Morituri
7.4
Morituri

livre de Yasmina Khadra (1997)

Morituri est un roman qui date de 1997, signé Yasmina Khadra, pseudonyme féminin d'un auteur homme qui, à l'époque était militaire et écrivain. Depuis, il s'est entièrement consacré à sa plume, toujours pertinente, voire impertinente pour les régimes liberticides que l'auteur combat à travers toute son œuvre.
Morituri, se déroule dans une Algérie des années nonante ravagée par le fondamentalisme religieux de certains, la soif de pouvoir et d'argent des autres, le manque d'état de conscience et d'humanité de tous. D'une lecture plus difficile, à mon sens, que les romans suivants, Morituri met en scène un commissaire Llob qui refuse le pouvoir de ces désaxés et leur recherche de pouvoir et d'avoir. L'écriture est hachée, les personnages nombreux, les dialogues durs, âpres et dérangeants. Ici, contrairement à d'autres écrits de Yasmina Khadra, il n'y a pas de place au lecteur pour choisir son camp, comprendre les personnages, réfléchir sur un choix de valeurs à poser. L’auteur y va franco, le ton est donné d'entrée de jeu, c'est la justice qui doit être poursuivie par l'enquêteur et les prédateurs d'humanité doivent être réduits à néant!


Les quelques dernières pages sont d'un tout autre ton, l'auteur y regrette tout ce qui faisait la splendeur, la grandeur et la fierté de son pays avant la montée des intégrismes et la prise en main du pays par les magouilleurs et les diseurs de faux dieux!


Je regarde Alger et Alger regarde la mer.

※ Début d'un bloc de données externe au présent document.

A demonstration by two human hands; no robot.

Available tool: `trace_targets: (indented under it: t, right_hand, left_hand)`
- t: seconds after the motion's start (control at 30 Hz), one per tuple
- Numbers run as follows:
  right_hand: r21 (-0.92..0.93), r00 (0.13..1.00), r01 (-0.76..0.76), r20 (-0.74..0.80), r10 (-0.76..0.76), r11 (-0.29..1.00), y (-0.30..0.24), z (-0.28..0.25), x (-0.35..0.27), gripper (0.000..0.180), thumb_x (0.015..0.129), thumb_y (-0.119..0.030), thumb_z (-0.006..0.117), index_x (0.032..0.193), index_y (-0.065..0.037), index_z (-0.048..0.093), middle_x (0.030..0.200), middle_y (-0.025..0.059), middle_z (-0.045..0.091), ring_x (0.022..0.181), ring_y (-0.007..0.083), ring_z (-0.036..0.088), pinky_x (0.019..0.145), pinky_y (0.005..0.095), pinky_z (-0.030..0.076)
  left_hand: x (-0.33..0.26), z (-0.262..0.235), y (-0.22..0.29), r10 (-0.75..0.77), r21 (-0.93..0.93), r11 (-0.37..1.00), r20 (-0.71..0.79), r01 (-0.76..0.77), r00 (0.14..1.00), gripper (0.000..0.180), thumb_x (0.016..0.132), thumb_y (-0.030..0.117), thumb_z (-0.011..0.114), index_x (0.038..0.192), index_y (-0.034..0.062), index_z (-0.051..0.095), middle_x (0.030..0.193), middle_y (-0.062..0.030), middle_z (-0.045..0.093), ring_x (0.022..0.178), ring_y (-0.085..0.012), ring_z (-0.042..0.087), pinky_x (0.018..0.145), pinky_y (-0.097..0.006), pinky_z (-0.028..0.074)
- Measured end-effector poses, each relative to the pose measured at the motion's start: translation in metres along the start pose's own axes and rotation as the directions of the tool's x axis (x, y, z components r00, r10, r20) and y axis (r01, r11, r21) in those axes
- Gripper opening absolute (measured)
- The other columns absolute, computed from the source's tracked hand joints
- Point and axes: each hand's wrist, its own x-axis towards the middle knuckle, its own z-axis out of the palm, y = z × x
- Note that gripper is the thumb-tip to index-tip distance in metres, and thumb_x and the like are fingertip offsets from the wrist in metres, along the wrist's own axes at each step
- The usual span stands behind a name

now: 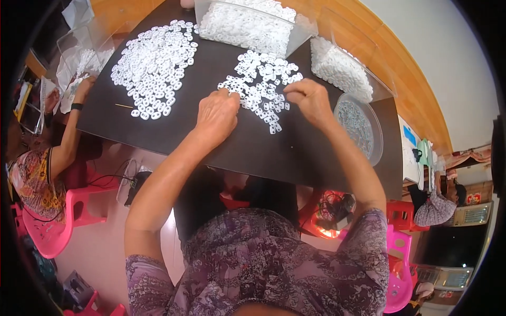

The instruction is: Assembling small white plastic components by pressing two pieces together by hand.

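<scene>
- Head view: white pieces (255, 95) lie loosely clustered on dark table (305, 152).
- Left hand (219, 115): fingers curled at cluster's left edge; can't tell grip.
- Right hand (312, 101): fingers narrow at right edge; can't tell if holding.
- Shape: small, flat, rounded, plastic-looking.

The head view looks from the wearer's own head, through the left of two side-by-side fisheye cameras, steeply down and forward across the counter (284, 166). It sits close over the wearer's patterned shirt (253, 258), which fills the near edge, while the left grip (218, 116) and right grip (312, 104) lie farther out, within arm's reach. The lens spans very wide, catching a seated person (39, 179) at left and a pale wall (432, 58) at far right. Toward the rim straight lines bow, as along the wooden panel (416, 95), and black rounds off the corners.
</scene>
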Motion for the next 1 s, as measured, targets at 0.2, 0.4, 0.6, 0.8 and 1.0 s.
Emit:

Cette ville n'a plus d'émotions. Elle est le désenchantement à perte de vue. Ses symboles sont au rebut. Soumise à une obligation de réserve, son histoire courbe l'échine et ses monuments se font tout petits. Alger vit à l'heure des idées fixes. Ses troubadours ne chantent plus. Partout où porte leur muse, ils la voient muselée. Leurs mains, orphelines, plutôt deux fois qu'une - d'abord pour la flûte qui s'enraie, ensuite pour la plume qu'on assassine - ne savent plus tâter le pouls de la terre comme elles le faisaient naguère lorsque nous étions sorciers et sourciers. Alger est un malaise, on y crève le rêve comme un abcès. [...] Nous étions pauvres mais, tels les nénuphars que les eaux croupissantes de l'étang n'altèrent pas, nous flottions à la surface des déboires avec une rare sobriété et nous guettions la lumière pour nous en inspirer. Puis, à l'éclosion du cocon et devant l'autodafé des serments, notre mémoire s'est 'désensoleillée'. Le soir s'est installé dans nos cœurs, un soir sans lune et sans étoiles, sans audace ni tendre passion; une pénombre tendue en toile d'araignée dans laquelle nos prières s'amenuisent...


Un petit regret, la version numérique que j'ai lue regorge de scories dans la mise en texte, en page (doublement de mots, coupures entre syllabes, mots manquants, ... Yasmina KHADRA ne mérite pas ces attaques de la langue qu'il maîtrise et sert de sa plume avec tant de justesse dans le ton.